Le FSH est alimenté par le « 2 % », une contribution assise sur la masse salariale, historiquement sanctuarisée par les partenaires sociaux pour financer l’accession à la propriété et des politiques de logement définies paritairement.
Désormais, une part bien plus importante de cette ressource est redirigée vers l’aide au logement gérée par le gouvernement.
À partir des chiffres cités en séance, l’ordre de grandeur peut être estimé : si 30 % du produit du « 2 % » représentent environ 3,5 à 4 milliards de francs, l’enveloppe globale concernée se situerait entre 11,7 et 13,3 milliards par an. Le passage de 15 % à 30 % correspond donc à un effort supplémentaire de l’ordre de 1,8 à 2 milliards de francs par an, prélevés sur le FSH sur la période 2026–2028.
Autrement dit, pour financer l’aide au logement, ce sont environ deux milliards de francs supplémentaires par an qui sont retirés au fonds paritaire par rapport au plafond initialement prévu.
Le cœur de la contestation est là : une contribution créée par les partenaires sociaux pour préparer l’avenir (logement, accession, stabilité) est désormais utilisée pour financer une dépense courante du gouvernement, transformant un outil paritaire en variable d’ajustement budgétaire au service de politiques sociales assumées par les seuls actifs.
Le point de rupture : la question de la concertation
Au-delà des montants, c’est la méthode qui a cristallisé les tensions. En séance, Pétélo Sao a dénoncé le fait que le gouvernement ait laissé entendre publiquement que la mesure avait été concertée avec le FSH. « On a parlé dans la presse en disant que ça a été concerté avec le FSH », a-t-il relevé, estimant que le problème n’était pas seulement technique, mais bien politique.
Philippe Dunoyer a, de son côté, reconnu que le plafond des 15 % était devenu intenable au regard de l’explosion du dispositif d’aide au logement, tout en soulignant le caractère contraint de la décision.
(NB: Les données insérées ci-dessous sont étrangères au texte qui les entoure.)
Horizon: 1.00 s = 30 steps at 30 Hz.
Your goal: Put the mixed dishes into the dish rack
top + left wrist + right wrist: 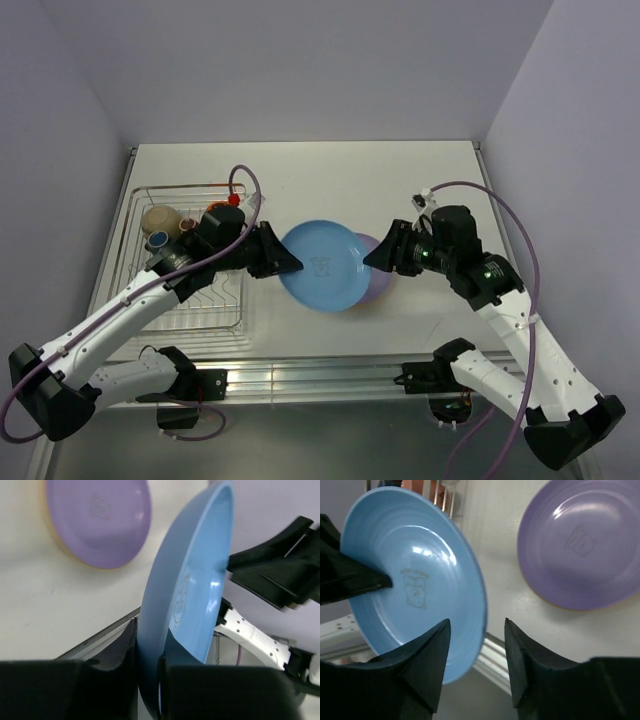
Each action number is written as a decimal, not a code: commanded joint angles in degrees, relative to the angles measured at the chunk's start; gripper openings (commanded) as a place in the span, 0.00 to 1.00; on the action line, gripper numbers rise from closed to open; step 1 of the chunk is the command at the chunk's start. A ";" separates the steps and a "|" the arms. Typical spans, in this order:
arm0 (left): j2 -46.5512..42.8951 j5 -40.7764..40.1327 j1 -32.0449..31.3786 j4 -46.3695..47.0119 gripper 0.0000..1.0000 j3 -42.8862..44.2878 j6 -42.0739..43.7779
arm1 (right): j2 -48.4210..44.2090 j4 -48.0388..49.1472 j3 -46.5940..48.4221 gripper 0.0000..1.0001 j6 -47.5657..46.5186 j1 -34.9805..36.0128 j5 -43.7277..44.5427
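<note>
From above, the left hand [289, 263] pinches the left rim of the blue plate [325, 266], which is held up over the middle of the desk [400, 180], just right of the dish rack [215, 315]. The right hand [372, 258] is at the plate's right rim. A lilac plate [377, 287] shows from under the blue one's right edge. In the far left part of the rack are a cream bowl [160, 217] and a dark blue mug [158, 241].

The left wrist camera shows the left hand [150, 652] pressed onto the bottom edge of the blue plate [195, 580], which stands nearly on edge. The lilac plate [100, 520] lies flat on the desk, stacked on a tan plate [50, 534] of which only the rim shows.

The right wrist camera shows the right hand [476, 650] spread wide, with the rim of the blue plate [415, 580] in the gap between its fingers and neither finger clearly touching it. The lilac plate [580, 545] lies to the right.
</note>
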 commanded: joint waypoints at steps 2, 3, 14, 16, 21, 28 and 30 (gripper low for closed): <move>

Mais la fracture s’est accentuée avec l’intervention de Philippe Blaise. L’élu a affirmé avoir contacté directement le FSH et assuré que celui-ci n’avait jamais donné son accord pour que la mesure soit présentée comme concertée. Selon lui, le fonds s’était dit prêt à envisager une contribution exceptionnelle, sous conditions strictes, mais certainement pas une ponction automatique doublée sur plusieurs années.
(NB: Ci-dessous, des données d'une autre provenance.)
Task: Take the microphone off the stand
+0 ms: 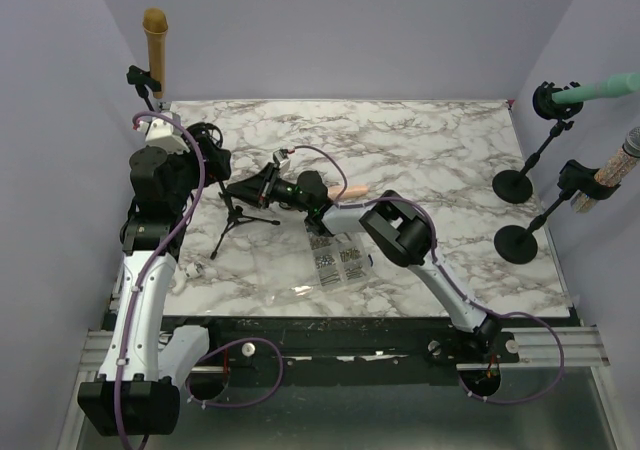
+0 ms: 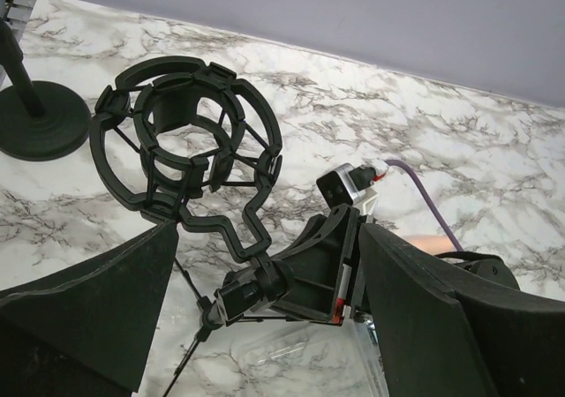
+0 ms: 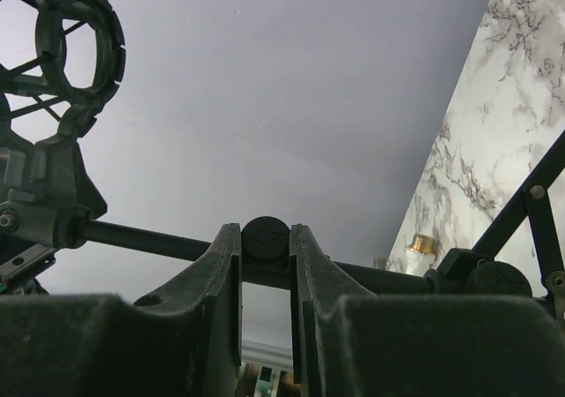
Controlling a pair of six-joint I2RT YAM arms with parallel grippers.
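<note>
**Inventory.** Stands: four. One is a tripod stand [image 1: 238, 225] carrying a shock mount [image 2: 163, 205]. The other three are round-base stands at the table [image 1: 430, 150] edges. Microphones in clips: three.
- The tan microphone [image 1: 154, 38] is well beyond the left gripper [image 1: 215, 155], at the far corner.
- The green microphone [image 1: 600, 88] and the glitter microphone [image 1: 618, 165] are far off to the right gripper's [image 1: 285, 185] right.

There is also one clear box of small parts [image 1: 338, 260], near the right arm's forearm. One peach-coloured object [image 1: 348, 191] lies just behind the right wrist; what it is cannot be told.

**Left gripper** [image 2: 269, 229]. The jaws stand wide apart and hold nothing. The shock mount is directly ahead of the fingers and clear of both. Marble shows through its ring.

**Right gripper** [image 3: 265, 234]. The jaws are clamped on a round black knob [image 3: 265, 245] on the tripod stand's rod. Both fingers [image 3: 222, 256] press against the knob's sides. The shock mount is off to the gripper's upper left, at the rod's end.
</note>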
Deux lectures s’opposent donc frontalement : pour les porteurs de l’amendement, le FSH comprend l’urgence et participe à l’effort ; pour les partenaires sociaux, la décision relève d’un passage en force et d’une présentation contestable de la réalité des échanges.
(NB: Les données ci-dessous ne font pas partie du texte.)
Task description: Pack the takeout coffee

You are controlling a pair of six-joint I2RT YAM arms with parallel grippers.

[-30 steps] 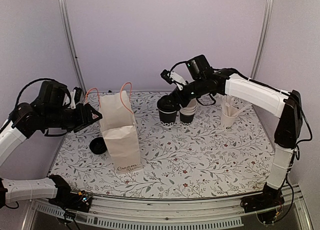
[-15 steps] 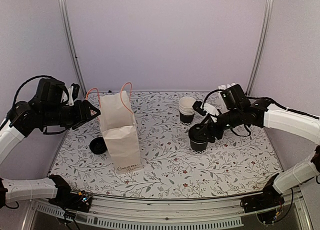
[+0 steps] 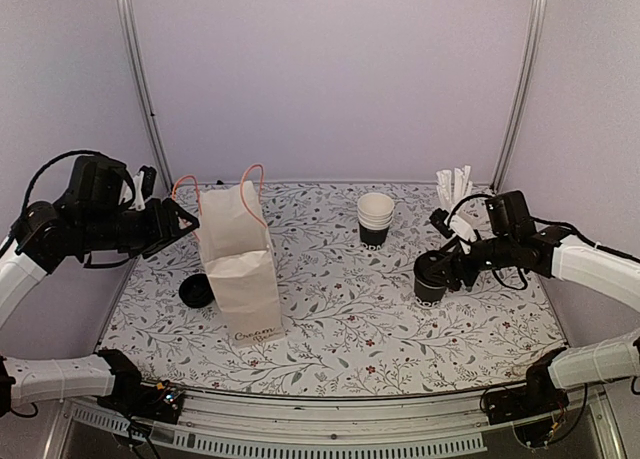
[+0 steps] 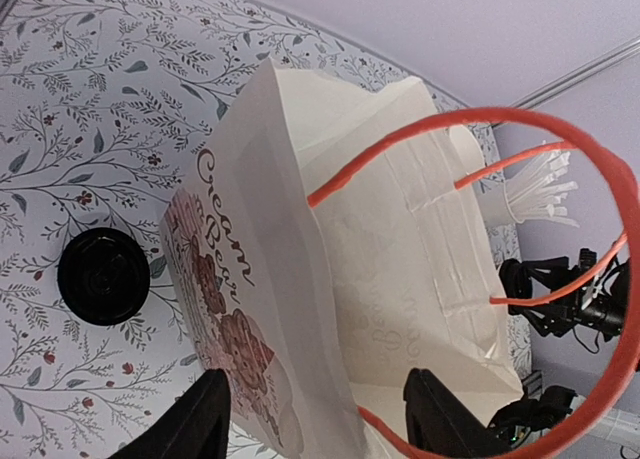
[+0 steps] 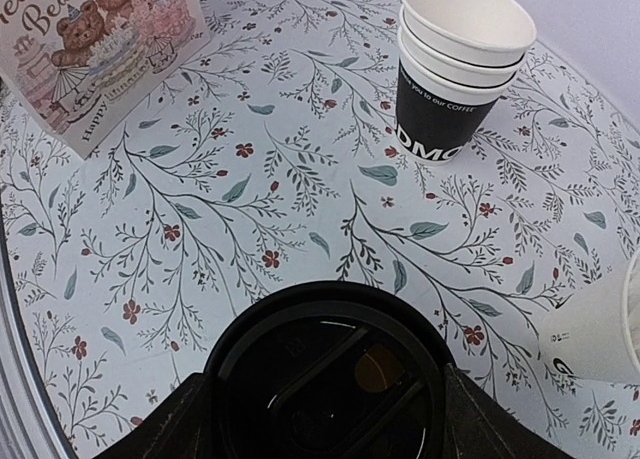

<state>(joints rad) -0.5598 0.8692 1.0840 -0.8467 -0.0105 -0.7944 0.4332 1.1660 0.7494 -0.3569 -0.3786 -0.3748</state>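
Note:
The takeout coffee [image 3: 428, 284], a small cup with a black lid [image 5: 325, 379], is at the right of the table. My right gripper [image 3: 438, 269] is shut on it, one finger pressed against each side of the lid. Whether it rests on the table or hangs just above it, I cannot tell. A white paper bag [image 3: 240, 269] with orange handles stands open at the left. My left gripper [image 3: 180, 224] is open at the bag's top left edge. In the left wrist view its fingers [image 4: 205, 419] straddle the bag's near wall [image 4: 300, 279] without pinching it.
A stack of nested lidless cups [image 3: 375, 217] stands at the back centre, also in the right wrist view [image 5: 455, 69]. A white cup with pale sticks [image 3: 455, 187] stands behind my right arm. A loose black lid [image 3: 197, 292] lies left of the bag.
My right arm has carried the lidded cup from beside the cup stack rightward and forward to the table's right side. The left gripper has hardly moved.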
Une décision aux effets politiques durables
Sur le plan strictement budgétaire, la manœuvre permet de stabiliser, à court terme, le financement de l’aide au logement. Mais politiquement, elle pose une question plus large : peut-on durablement compenser les dérives d’un dispositif en ponctionnant un fonds paritaire construit par accord social ?
Les partenaires sociaux redoutent un précédent. Si le « 2 % » peut être mobilisé aujourd’hui pour combler un déficit, qu’est-ce qui empêcherait demain d’autres redéploiements similaires sur des dispositifs financés par le travail ?
Au fond, le débat ne porte pas sur la légitimité de l’aide au logement, dont chacun reconnaît l’utilité sociale, mais sur le choix opéré pour la financer. Comme l’a résumé un élu en coulisses :
on n’a pas trouvé de nouvelle ressource, on a déplacé la facture.
Et ce déplacement, pour les trois prochaines années au moins, repose sur un prélèvement assis sur le travail, au prix d’une rupture de confiance avec les partenaires sociaux.